Jason Robinson, Antonis Angelopoulos, and Spyridon Bellas

There is a revival of hydrocarbon exploration in Greece. Greece has an ancient history of hydrocarbons where Herodotus (480 bc) reported pitch springs on Zakynthos Island. In 2011 the Ministry of Environment, Energy and Climate Change developed a new legal and technical framework to attract exploration and investment. The most recent activity to stimulate offshore exploration extends from the Ionian Sea around to the south of Crete and is in advance of a bid round in 2014.

Prior to the 1960’s exploration activity in Greece onshore was guided by oil seeps. In the 1970’s the Aegean Sea yielded the discovery of Prinos and Kavala off the Coast of Thasos Island. Between 1977 and 1987 significant seismic acquisition and drilling activity along the shallow waters of western Greece provided a better understanding of potential petroleum systems and led to the offshore discovery of Katakolon in 1981. There were more investigations in 2000 but activity ceased due to company acquisitions.

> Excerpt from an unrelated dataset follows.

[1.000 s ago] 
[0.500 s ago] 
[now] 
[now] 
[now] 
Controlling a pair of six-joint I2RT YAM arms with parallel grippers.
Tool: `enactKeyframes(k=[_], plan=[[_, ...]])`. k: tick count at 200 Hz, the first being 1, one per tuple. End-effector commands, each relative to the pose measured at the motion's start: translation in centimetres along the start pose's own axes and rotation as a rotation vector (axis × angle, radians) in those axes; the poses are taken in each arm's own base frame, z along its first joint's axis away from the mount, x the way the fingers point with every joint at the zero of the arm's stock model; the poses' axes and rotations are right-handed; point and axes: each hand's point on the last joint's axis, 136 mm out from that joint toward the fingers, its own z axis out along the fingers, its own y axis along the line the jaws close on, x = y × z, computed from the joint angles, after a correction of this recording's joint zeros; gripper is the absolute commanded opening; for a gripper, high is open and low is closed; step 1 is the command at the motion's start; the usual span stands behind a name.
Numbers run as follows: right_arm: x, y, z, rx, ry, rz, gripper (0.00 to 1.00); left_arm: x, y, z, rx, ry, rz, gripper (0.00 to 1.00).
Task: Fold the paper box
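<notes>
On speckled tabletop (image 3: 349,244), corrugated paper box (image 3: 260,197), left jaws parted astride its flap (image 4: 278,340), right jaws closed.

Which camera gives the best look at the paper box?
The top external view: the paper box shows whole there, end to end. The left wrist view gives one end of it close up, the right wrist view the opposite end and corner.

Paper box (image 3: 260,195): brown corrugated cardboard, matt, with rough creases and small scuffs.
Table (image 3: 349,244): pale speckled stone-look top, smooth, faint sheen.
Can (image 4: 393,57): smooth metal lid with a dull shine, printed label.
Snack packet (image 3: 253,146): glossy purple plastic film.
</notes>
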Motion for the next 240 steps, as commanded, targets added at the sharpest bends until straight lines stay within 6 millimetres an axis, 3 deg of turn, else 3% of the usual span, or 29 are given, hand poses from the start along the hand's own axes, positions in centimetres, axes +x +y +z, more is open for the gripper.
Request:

In the hiatus since 2000 technologies have improved dramatically and petroleum systems and play type understanding has broadened. Both geophysical techniques and deep water drilling have made offshore western Greece accessible for new ventures. The recently acquired seismic and gradiometry data are designed to reveal both regional structural geology as well as prospective areas. These data build on initial understanding but with enhanced imaging of the trapping styles of the Eocene-Cretaceous carbonates where there have been hydrocarbon shows, mapping the Jurassic carbonates/shales and imaging Triassic evaporites that have not yet been penetrated past drilling campaigns. To the south of Crete Island the data reveals the pre-Messinian accretionary wedge and the Mediterranean ridge.

The new data enables a new regional understanding for basin evaluation and structural history reconstruction and the identification of potential petroleum systems will ensure interest in the 2014 bid round.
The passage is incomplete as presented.